Congratulations, by the way.

When young, we’re anxious – understandably – to find out if we’ve got what it takes.  Can we succeed?  Can we build a viable life for ourselves?  But you – in particular you, of this generation – may have noticed a certain cyclical quality to ambition.  You do well in high-school, in hopes of getting into a good college, so you can do well in the good college, in the hopes of getting a good job, so you can do well in the good job so you can….

And this is actually O.K.  If we’re going to become kinder, that process has to include taking ourselves seriously – as doers, as accomplishers, as dreamers.  We have to do that, to be our best selves.

Still, accomplishment is unreliable.  “Succeeding,” whatever that might mean to you, is hard, and the need to do so constantly renews itself (success is like a mountain that keeps growing ahead of you as you hike it), and there’s the very real danger that “succeeding” will take up your whole life, while the big questions go untended.
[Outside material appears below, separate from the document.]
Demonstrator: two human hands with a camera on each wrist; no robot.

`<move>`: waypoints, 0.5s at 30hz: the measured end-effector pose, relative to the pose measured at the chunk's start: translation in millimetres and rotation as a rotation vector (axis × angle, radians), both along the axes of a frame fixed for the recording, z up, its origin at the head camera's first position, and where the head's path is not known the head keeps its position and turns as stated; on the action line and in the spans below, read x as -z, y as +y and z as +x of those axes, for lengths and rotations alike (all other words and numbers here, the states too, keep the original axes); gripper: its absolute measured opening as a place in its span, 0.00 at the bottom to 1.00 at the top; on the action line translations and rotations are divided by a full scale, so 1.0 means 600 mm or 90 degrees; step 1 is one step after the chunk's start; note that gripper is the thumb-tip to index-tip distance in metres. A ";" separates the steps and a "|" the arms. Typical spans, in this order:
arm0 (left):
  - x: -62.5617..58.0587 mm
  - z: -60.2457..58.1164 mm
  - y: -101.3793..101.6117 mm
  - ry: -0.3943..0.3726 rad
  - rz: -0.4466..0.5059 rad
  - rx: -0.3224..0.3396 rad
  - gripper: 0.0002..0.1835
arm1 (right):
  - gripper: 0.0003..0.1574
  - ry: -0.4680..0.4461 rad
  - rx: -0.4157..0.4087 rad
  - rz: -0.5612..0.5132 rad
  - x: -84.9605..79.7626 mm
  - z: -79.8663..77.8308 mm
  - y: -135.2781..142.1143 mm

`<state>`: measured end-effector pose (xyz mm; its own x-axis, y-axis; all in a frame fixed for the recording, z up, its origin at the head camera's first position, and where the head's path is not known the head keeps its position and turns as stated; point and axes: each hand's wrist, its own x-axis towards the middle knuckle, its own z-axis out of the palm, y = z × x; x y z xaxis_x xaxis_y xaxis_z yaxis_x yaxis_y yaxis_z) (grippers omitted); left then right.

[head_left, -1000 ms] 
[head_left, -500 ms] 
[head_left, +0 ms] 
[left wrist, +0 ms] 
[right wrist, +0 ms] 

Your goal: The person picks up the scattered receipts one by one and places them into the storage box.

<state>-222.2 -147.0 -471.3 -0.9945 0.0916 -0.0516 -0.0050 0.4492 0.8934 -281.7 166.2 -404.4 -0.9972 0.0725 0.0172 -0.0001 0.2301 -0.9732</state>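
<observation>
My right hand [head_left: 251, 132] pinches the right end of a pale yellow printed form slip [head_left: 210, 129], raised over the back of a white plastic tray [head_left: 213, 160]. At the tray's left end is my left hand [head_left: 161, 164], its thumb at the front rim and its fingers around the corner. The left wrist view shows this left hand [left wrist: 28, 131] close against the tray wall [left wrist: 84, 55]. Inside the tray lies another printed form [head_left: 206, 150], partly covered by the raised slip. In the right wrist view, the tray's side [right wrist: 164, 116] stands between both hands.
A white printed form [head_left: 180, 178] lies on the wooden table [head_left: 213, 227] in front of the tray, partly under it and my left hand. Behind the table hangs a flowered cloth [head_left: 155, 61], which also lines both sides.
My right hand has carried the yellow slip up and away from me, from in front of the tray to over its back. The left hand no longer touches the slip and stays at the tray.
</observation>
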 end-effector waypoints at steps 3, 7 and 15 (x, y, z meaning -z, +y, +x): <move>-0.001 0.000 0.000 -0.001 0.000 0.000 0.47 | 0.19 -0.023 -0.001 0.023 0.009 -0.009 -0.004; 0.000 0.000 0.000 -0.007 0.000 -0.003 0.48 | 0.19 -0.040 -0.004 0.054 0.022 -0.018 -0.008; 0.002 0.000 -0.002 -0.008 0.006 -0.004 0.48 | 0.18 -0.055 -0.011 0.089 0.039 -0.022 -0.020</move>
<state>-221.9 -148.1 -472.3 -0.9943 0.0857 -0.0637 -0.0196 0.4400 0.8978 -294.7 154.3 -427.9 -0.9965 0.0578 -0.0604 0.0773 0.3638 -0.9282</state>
So, quick, end-of-speech advice: Since, according to me, your life is going to be a gradual process of becoming kinder and more loving: Hurry up.  Speed it along.  Start right now.  There’s a confusion in each of us, a sickness, really: selfishness.  But there’s also a cure.  So be a good and proactive and even somewhat desperate patient on your own behalf – seek out the most efficacious anti-selfishness medicines, energetically, for the rest of your life.
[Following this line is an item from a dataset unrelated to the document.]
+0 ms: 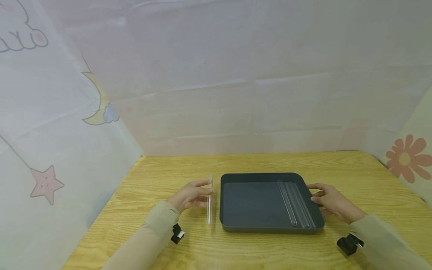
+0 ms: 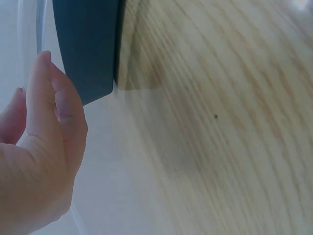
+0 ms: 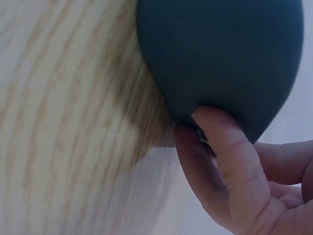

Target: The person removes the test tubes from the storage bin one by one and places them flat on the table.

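My left hand [image 1: 191, 195] pinches a clear test tube [image 1: 209, 210] between thumb and fingers, just left of the tray. Its long side runs roughly along the tray's left wall. In the left wrist view, the test tube [image 2: 27, 39] shows only partly above the fingertips. On the other side, my right hand [image 1: 332, 202] holds the right wall of the dark grey tray [image 1: 249, 206]. Fingers [image 3: 227, 142] lie against the tray's outer wall in the right wrist view. Several clear test tubes [image 1: 297, 206] lie side by side along the tray's right end, inside it.
Beneath everything is a wood-grain table [image 1: 182, 165]. A pale printed sheet [image 1: 249, 93] hangs behind it and along both sides. Each wrist carries a small black camera mount, such as the left mount [image 1: 177, 233].
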`<state>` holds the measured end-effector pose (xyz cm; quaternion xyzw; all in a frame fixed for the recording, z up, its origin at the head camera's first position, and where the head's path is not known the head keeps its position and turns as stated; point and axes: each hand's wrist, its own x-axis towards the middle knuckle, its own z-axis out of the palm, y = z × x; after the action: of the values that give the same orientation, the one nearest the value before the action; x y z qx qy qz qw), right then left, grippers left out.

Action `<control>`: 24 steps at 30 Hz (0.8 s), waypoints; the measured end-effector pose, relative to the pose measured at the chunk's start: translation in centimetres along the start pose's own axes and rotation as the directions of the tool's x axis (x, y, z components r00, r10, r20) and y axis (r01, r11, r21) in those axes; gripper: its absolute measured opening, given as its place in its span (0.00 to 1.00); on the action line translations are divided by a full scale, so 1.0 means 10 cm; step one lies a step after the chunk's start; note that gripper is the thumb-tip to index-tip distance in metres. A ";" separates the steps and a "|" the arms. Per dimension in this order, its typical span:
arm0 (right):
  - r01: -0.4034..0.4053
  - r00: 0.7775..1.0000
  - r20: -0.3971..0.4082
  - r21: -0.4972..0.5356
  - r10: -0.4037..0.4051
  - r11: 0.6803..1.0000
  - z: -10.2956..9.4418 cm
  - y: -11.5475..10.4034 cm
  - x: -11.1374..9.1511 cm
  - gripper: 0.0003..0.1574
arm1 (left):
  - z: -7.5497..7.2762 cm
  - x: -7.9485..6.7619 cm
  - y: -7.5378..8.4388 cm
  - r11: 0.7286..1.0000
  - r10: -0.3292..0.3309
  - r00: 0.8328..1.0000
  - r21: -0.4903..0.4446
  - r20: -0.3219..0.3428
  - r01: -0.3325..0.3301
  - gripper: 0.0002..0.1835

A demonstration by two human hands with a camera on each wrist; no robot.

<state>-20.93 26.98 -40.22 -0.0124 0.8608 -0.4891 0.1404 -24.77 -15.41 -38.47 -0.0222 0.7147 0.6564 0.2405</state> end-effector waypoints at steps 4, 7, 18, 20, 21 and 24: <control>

Do all the other things, the ambitious things – travel, get rich, get famous, innovate, lead, fall in love, make and lose fortunes, swim naked in wild jungle rivers (after first having it tested for monkey poop) – but as you do, to the extent that you can, err in the direction of kindness.  Do those things that incline you toward the big questions, and avoid the things that would reduce you and make you trivial.  That luminous part of you that exists beyond personality – your soul, if you will – is as bright and shining as any that has ever been.  Bright as Shakespeare’s, bright as Gandhi’s, bright as Mother Theresa’s.  Clear away everything that keeps you separate from this secret luminous place.  Believe it exists, come to know it better, nurture it, share its fruits tirelessly.

And someday, in 80 years, when you’re 100, and I’m 134, and we’re both so kind and loving we’re nearly unbearable, drop me a line, let me know how your life has been.  I hope you will say: It has been so wonderful.

Congratulations, Class of 2013.

I wish you great happiness, all the luck in the world, and a beautiful summer.